▶ **PROVIDED DATA**:
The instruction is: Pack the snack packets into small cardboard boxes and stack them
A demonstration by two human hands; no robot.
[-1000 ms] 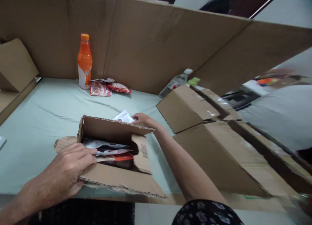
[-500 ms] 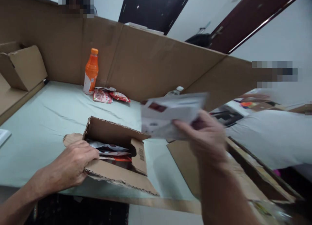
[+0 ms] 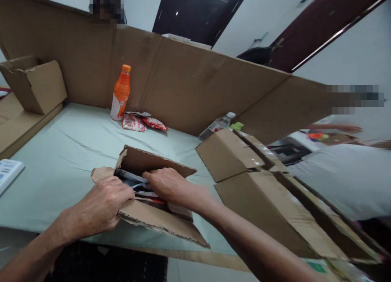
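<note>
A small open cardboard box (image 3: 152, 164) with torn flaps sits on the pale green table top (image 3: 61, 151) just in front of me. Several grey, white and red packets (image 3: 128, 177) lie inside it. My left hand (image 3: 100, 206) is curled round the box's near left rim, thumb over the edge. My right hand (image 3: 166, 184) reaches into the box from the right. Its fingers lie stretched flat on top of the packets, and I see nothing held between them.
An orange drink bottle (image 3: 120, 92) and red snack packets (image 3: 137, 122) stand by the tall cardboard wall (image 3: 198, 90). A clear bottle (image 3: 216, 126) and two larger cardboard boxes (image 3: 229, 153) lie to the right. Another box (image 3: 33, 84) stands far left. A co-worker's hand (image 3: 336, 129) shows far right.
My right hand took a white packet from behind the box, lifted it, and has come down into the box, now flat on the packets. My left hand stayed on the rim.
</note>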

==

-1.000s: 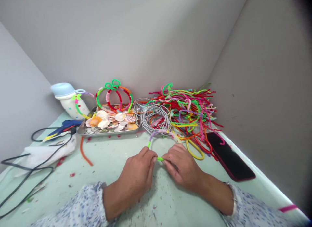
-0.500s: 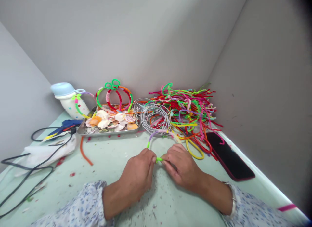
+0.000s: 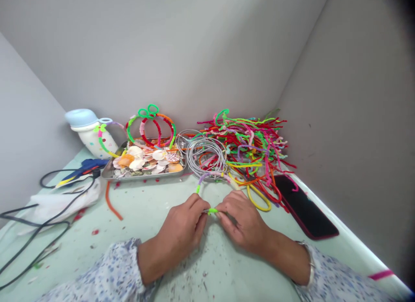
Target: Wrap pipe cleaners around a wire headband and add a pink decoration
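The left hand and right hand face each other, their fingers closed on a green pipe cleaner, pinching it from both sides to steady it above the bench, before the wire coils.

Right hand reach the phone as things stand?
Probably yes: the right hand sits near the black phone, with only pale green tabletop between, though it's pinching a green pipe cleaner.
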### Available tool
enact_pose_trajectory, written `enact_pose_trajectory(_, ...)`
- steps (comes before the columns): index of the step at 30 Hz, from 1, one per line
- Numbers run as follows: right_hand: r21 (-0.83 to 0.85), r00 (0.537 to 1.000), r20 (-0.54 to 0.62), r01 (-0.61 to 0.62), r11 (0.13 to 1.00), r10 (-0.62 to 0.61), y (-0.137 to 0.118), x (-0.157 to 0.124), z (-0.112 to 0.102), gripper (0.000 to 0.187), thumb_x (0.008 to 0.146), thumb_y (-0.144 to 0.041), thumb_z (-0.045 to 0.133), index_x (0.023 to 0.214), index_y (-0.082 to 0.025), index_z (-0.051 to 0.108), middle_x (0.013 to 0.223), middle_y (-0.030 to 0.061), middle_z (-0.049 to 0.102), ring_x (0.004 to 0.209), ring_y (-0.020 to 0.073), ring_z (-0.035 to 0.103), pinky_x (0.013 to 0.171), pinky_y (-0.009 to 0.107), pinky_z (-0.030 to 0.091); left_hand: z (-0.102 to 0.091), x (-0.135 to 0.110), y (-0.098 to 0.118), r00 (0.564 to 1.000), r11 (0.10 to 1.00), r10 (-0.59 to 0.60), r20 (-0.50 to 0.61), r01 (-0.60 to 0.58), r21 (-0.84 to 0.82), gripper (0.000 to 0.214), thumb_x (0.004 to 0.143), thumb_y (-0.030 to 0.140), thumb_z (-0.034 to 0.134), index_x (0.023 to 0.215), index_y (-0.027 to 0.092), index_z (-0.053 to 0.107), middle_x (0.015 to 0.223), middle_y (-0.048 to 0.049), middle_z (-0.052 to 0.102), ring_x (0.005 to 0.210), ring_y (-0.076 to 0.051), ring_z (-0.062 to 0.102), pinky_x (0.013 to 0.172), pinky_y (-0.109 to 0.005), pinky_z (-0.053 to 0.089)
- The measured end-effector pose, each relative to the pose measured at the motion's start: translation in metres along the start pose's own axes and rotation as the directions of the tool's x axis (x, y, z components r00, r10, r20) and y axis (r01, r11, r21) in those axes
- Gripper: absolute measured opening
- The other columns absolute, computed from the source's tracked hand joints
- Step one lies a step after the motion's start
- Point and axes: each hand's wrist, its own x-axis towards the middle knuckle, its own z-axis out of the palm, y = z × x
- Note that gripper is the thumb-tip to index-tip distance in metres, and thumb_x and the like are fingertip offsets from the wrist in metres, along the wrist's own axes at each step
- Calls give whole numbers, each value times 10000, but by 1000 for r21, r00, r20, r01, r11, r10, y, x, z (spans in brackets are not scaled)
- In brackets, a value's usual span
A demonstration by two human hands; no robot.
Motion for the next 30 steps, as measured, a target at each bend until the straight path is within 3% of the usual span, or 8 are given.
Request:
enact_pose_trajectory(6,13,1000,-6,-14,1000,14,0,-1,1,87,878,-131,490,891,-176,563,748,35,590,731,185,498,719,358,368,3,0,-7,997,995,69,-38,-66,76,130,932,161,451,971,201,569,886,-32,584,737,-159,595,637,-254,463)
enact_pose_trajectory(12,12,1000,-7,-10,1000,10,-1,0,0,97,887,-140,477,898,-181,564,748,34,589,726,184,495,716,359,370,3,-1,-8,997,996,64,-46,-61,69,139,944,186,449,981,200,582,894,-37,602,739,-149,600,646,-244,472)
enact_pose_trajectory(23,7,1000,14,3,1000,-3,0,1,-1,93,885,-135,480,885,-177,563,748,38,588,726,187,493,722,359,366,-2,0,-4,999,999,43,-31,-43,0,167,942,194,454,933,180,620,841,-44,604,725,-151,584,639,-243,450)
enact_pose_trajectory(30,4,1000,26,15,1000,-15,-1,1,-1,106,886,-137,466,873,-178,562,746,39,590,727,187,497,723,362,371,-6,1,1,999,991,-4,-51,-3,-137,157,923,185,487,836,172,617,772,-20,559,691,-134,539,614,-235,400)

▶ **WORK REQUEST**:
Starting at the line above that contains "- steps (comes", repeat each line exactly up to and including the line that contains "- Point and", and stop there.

▶ **RESPONSE**:
- steps (comes before the columns): index of the step at 30 Hz, from 1, one per line
- Numbers run as follows: right_hand: r21 (-0.83 to 0.85), r00 (0.537 to 1.000), r20 (-0.54 to 0.62), r01 (-0.61 to 0.62), r11 (0.13 to 1.00), r10 (-0.62 to 0.61), y (-0.137 to 0.118), x (-0.157 to 0.124), z (-0.112 to 0.102), gripper (0.000 to 0.187), thumb_x (0.008 to 0.146), thumb_y (-0.144 to 0.041), thumb_z (-0.045 to 0.133), index_x (0.023 to 0.214), index_y (-0.082 to 0.025), index_z (-0.051 to 0.108), middle_x (0.013 to 0.223), middle_y (-0.030 to 0.061), middle_z (-0.049 to 0.102), ring_x (0.004 to 0.209), ring_y (-0.020 to 0.073), ring_z (-0.035 to 0.103), pinky_x (0.013 to 0.171), pinky_y (-0.009 to 0.107), pinky_z (-0.030 to 0.091); left_hand: z (-0.102 to 0.091), x (-0.135 to 0.110), y (-0.098 to 0.118), r00 (0.564 to 1.000), r11 (0.10 to 1.00), r10 (-0.59 to 0.60), r20 (-0.50 to 0.61), r01 (-0.60 to 0.58), r21 (-0.84 to 0.82), gripper (0.000 to 0.214), thumb_x (0.004 to 0.143), thumb_y (-0.030 to 0.140), thumb_z (-0.034 to 0.134), index_x (0.023 to 0.215), index_y (-0.027 to 0.092), index_z (-0.053 to 0.107), middle_x (0.015 to 0.223), middle_y (-0.048 to 0.049), middle_z (-0.052 to 0.102), ring_x (0.005 to 0.210), ring_y (-0.076 to 0.051), ring_z (-0.062 to 0.102), pinky_x (0.013 to 0.172), pinky_y (-0.109 to 0.005), pinky_z (-0.053 to 0.089)
- The measured end-effector pose, each relative to the pose measured at the motion's start: translation in metres along the start pose's own axes and rotation as the directions of the tool's x axis (x, y, z components r00, r10, r20) and y axis (r01, r11, r21) in those axes
- Gripper: absolute measured opening
- The other columns absolute, computed from the source's tracked hand joints
- Step one lies a step after the motion's start
- Point and axes: each hand's wrist, its own x-axis towards the middle knuckle, its own z-axis out of the palm, y = z × x

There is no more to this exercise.